◆ YOUR OBJECTIVE
Check the listing below for lines that hold "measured". How many are there? Please give only the number.
+ + + + + + +
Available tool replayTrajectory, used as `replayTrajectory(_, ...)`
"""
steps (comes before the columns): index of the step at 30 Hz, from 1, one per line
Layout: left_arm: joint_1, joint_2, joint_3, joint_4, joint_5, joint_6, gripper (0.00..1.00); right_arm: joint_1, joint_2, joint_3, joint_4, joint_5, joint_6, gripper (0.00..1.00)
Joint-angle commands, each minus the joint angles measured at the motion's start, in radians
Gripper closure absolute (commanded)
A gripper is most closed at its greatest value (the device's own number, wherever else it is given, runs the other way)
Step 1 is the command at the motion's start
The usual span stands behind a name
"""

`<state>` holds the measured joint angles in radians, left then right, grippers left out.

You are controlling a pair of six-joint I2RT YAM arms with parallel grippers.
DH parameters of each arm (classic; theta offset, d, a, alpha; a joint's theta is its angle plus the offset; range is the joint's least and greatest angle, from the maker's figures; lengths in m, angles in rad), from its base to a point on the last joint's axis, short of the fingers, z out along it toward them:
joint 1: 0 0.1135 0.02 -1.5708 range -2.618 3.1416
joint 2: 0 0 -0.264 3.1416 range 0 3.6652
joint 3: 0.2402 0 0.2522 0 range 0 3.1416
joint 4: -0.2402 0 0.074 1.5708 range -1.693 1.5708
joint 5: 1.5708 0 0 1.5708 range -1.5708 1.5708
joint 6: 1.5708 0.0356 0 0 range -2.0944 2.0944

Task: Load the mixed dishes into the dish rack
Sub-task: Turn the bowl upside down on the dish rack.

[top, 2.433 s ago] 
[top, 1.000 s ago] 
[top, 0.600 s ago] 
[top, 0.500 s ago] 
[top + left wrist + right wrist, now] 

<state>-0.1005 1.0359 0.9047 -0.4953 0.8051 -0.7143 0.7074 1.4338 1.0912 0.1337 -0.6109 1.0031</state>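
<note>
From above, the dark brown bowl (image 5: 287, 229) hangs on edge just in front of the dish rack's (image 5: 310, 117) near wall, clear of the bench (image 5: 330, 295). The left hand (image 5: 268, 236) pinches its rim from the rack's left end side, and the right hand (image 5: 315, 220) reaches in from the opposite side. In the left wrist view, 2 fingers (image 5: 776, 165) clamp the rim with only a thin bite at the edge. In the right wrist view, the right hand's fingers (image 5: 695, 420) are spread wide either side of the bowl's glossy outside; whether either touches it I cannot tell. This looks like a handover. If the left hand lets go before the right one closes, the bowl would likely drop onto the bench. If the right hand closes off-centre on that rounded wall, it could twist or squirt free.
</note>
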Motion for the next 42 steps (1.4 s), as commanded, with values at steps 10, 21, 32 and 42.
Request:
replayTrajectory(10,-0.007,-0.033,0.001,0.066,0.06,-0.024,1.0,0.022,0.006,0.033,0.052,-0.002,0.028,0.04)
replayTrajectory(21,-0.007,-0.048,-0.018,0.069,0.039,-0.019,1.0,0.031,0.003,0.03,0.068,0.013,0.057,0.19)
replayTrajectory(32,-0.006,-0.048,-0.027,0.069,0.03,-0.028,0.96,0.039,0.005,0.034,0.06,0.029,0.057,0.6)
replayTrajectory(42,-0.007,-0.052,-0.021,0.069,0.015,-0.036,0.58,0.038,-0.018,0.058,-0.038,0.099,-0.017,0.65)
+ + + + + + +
◆ REPLY
2